• Your instructions:
Give back all of the data exactly as it appears here.

══ Data excerpt

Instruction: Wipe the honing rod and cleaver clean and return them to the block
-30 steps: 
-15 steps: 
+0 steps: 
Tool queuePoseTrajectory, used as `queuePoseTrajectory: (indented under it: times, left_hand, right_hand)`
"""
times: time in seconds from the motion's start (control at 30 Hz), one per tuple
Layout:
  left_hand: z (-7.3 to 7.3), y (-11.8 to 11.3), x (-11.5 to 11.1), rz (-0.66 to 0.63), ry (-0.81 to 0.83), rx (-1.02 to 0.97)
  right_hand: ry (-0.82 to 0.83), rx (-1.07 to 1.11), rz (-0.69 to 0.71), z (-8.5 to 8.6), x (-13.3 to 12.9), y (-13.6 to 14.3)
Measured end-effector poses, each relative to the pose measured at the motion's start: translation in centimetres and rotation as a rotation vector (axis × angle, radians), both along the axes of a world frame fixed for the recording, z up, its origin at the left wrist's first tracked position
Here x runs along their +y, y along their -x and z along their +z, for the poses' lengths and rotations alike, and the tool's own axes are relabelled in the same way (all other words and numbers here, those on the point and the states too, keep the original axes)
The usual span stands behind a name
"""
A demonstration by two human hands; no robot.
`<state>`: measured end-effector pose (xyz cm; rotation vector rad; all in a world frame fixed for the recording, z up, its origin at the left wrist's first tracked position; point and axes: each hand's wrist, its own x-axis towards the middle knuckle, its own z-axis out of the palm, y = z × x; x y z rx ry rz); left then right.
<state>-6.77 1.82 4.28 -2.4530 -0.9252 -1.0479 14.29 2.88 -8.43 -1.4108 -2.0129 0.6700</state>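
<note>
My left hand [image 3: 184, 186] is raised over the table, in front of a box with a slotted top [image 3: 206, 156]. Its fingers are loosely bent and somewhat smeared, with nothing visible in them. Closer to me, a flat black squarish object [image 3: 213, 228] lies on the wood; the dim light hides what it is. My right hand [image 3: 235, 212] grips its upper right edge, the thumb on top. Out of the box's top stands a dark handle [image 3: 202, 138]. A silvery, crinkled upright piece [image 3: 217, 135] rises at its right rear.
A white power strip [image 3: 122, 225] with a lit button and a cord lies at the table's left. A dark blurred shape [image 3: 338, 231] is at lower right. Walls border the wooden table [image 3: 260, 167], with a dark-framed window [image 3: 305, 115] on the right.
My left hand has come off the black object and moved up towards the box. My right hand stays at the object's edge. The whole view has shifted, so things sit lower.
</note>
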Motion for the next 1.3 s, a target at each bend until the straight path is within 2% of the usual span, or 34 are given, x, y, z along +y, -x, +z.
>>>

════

• Exercise output:
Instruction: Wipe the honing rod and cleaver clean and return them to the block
-30 steps: 
-15 steps: 
+0 steps: 
Tool queuePoseTrajectory, used as `queuePoseTrajectory: (indented under it: times, left_hand, right_hand)`
"""
times: time in seconds from the motion's start (control at 30 Hz), one per tuple
Layout:
  left_hand: z (-7.3 to 7.3), y (-11.8 to 11.3), x (-11.5 to 11.1), rz (-0.66 to 0.63), ry (-0.81 to 0.83), rx (-1.02 to 0.97)
  right_hand: ry (-0.82 to 0.83), rx (-1.07 to 1.11), rz (-0.69 to 0.71), z (-8.5 to 8.6), x (-13.3 to 12.9), y (-13.6 to 14.3)
Measured end-effector poses, each relative to the pose measured at the motion's start: translation in centimetres and rotation as a rotation vector (axis × angle, radians), both along the axes of a world frame fixed for the recording, z up, its origin at the left wrist's first tracked position
Here x runs along their +y, y along their -x and z along their +z, for the poses' lengths and rotations alike, and the tool's own axes are relabelled in the same way (all other words and numbers here, those on the point and the states too, keep the original axes)
The usual span stands behind a name
"""
A demonstration by two human hands; no robot.
`<state>`: measured end-effector pose (xyz cm; rotation vector rad; all in a world frame fixed for the recording, z up, its origin at the left wrist's first tracked position; point and axes: each hand's wrist, its own x-axis towards the middle knuckle, its own z-axis out of the palm, y = z × x; x y z rx ry rz); left then right.
<state>-6.77 1.82 4.28 -2.4530 -0.9252 -1.0479 14.29 2.88 -8.43 -1.4108 -2.0129 0.6700</state>
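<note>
My left hand [image 3: 184, 186] is raised over the table, in front of a box with a slotted top [image 3: 206, 156]. Its fingers are loosely bent and somewhat smeared, with nothing visible in them. Closer to me, a flat black squarish object [image 3: 213, 228] lies on the wood; the dim light hides what it is. My right hand [image 3: 235, 212] grips its upper right edge, the thumb on top. Out of the box's top stands a dark handle [image 3: 202, 138]. A silvery, crinkled upright piece [image 3: 217, 135] rises at its right rear.
A white power strip [image 3: 122, 225] with a lit button and a cord lies at the table's left. A dark blurred shape [image 3: 338, 231] is at lower right. Walls border the wooden table [image 3: 260, 167], with a dark-framed window [image 3: 305, 115] on the right.
My left hand has come off the black object and moved up towards the box. My right hand stays at the object's edge. The whole view has shifted, so things sit lower.
</note>
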Motion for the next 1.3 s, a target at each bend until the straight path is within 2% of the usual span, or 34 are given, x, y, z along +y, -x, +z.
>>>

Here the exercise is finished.